“Syukur alhamdulillah, pada hari ini juga MoU langsung ditindaklanjuti dengan penandatanganan Perjanjian Kerja Sama (PKS) antara Disdukcapil Kabupaten Tanggamus dan Kantor Kemenag Kabupaten Tanggamus,” ucap Bupati Dewi.
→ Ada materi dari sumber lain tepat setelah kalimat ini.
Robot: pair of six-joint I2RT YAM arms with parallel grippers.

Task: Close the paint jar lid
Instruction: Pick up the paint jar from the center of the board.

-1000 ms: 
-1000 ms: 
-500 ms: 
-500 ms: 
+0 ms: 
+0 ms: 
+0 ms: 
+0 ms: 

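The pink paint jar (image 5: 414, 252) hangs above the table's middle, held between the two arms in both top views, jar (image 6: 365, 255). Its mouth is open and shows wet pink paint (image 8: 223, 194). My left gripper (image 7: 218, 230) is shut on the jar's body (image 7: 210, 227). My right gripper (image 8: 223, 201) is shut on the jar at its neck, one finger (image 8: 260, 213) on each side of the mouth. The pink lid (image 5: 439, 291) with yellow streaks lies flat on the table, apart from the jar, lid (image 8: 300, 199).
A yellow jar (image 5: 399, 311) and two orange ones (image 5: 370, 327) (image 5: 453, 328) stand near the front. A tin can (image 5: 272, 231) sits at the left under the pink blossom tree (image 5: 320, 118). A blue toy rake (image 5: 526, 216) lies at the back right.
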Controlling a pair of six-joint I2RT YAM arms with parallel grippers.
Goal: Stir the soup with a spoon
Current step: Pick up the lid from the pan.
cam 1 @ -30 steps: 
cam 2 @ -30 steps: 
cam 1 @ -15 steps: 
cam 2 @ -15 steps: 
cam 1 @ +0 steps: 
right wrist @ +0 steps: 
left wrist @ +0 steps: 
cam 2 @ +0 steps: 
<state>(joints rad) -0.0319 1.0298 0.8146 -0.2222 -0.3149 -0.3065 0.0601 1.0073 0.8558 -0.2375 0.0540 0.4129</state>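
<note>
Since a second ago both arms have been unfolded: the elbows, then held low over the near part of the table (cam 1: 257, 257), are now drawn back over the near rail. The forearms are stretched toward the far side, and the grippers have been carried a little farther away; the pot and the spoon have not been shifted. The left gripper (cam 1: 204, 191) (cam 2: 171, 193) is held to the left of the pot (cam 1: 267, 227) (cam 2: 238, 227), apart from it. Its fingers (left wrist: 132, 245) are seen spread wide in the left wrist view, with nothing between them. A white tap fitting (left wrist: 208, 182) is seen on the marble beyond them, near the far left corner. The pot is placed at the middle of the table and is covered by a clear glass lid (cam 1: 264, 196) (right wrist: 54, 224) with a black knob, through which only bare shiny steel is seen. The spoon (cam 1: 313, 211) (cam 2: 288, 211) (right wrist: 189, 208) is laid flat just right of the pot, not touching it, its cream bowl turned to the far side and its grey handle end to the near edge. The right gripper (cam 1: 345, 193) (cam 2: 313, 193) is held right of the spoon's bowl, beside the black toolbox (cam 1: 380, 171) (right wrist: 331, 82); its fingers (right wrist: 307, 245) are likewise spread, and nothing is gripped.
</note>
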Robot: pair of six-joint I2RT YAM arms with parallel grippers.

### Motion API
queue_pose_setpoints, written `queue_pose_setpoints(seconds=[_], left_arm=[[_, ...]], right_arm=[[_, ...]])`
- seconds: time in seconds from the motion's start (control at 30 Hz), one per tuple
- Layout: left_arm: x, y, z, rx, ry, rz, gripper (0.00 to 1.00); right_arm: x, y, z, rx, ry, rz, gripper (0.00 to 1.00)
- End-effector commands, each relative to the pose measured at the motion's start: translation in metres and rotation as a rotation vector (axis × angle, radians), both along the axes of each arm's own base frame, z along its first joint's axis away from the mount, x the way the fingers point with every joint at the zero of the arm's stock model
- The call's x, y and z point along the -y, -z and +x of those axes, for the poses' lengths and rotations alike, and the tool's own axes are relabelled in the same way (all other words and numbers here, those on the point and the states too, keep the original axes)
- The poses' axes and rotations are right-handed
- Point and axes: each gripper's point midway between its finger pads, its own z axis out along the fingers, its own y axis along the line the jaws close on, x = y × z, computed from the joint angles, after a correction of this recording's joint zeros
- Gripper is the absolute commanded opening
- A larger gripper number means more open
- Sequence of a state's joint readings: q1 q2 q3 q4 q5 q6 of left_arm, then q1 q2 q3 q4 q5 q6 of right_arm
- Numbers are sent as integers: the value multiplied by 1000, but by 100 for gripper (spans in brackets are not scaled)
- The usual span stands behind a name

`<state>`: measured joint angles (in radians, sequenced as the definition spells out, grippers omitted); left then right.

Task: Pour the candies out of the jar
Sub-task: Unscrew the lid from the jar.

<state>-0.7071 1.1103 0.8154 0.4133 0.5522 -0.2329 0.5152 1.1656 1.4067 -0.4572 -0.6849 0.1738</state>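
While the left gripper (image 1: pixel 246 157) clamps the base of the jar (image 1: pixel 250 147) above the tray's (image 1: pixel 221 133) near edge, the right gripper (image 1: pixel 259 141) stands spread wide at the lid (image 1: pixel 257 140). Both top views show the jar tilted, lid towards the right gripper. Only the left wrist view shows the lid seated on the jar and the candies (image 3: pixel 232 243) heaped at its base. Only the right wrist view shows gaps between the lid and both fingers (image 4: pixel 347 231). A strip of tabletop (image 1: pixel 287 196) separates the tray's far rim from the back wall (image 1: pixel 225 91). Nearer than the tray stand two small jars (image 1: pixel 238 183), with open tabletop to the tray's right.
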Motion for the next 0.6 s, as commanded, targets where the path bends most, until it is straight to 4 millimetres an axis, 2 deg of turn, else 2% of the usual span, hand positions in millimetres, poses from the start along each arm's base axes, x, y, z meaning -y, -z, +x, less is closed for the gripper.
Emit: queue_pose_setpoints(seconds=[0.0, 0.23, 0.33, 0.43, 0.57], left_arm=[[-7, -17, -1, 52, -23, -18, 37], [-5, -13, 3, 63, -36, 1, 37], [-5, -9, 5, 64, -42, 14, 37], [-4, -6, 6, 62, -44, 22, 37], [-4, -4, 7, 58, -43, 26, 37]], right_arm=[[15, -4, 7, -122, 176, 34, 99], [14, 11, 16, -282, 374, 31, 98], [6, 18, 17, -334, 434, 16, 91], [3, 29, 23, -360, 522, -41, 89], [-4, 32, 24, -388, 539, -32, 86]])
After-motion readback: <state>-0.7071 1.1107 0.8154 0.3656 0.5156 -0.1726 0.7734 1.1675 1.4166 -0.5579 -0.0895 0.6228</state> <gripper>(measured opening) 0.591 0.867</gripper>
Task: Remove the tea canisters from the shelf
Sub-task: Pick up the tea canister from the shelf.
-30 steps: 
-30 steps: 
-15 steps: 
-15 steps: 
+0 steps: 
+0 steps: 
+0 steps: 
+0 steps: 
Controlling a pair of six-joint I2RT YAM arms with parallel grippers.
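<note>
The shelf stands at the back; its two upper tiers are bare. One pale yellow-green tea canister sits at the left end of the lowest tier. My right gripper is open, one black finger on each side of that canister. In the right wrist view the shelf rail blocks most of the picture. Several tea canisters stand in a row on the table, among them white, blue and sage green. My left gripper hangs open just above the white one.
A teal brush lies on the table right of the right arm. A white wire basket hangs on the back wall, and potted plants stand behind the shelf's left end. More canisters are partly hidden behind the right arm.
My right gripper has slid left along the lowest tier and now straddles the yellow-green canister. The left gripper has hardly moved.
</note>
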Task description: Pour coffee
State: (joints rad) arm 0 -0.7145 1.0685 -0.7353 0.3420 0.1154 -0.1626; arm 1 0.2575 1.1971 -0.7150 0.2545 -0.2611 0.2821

Sambungnya, sejak diterbitkan Undang-Undang Nomor 24 Tahun 2013 tentang Perubahan Undang-Undang Nomor 23 Tahun 2006 tentang Adminintrasi Kependudukan. Dinyatakan bahwa pelayanan Administrasi Kependudukan bersifat Pro-rakyat, antara lain Pelayanan Gratis dan KTP-el berlaku seumur hidup.
Namun, sejak adanya Pandemi Covid-19, sektor pelayanan publik mulai melakukan penyesuaian sebagai bentuk upaya pencegahan penularan Covid-19 dengan meniadakan pelayanan langsung. “Diera Pandemi ini telah banyak Inovasi yang telah dilakukan oleh Pemerintah Kabupaten Tanggamus melalui pembangunan daerah dan pelayanan publik. Namun Inovasi tidak akan berguna tanpa adanya implementasi dan kolaborasi,” kata Bupati.
Bupati berharap semua Perangkat Daerah terus berinovasi untuk memberikan kemudahan-kemudahan pelayanan bagi masyarakat. Sebagai contoh Dinas Kependudukan dan Pencatatan Sipil yang berkalaborasi dengan Kantor Kementerian Agama Kabupaten Tanggamus dengan Inovasi Pelayanan “ADEK CAKEP” (Administrasi Kependudukan Kelar Pasca ke Penghulu) untuk Produk Administrasi Kependudukan (KK/KTP). Dengan adanya Kalaborasi ini masyarakat yang menikah melalui Kantor Urusan Agama akan langsung mendapatkan dokumen kependudukan dengan status yang baru.
Untuk peningkatan pelayanan Administrasi Kependudukan, Bupati Dewu berharap penyedia layanan yaitu Disdukcapil harus bisa memberikan pelayanan yang membahagiakan masyarakat. Untuk itu perlu dilakukan langkah-langkah yang strategis. “Penghapusan Pungutan Liar (Pungli) dalam Pelayanan Administrasi Kependudukan, Peningkatan kualitas pelayanan melalui pelayanan online, integrasi pelayanan dan percepatan waktu penerbitan dokumen kependudukan, melalui terobosan dengan inovasi pelayanan,” tegas Bupati Dewi Handajani.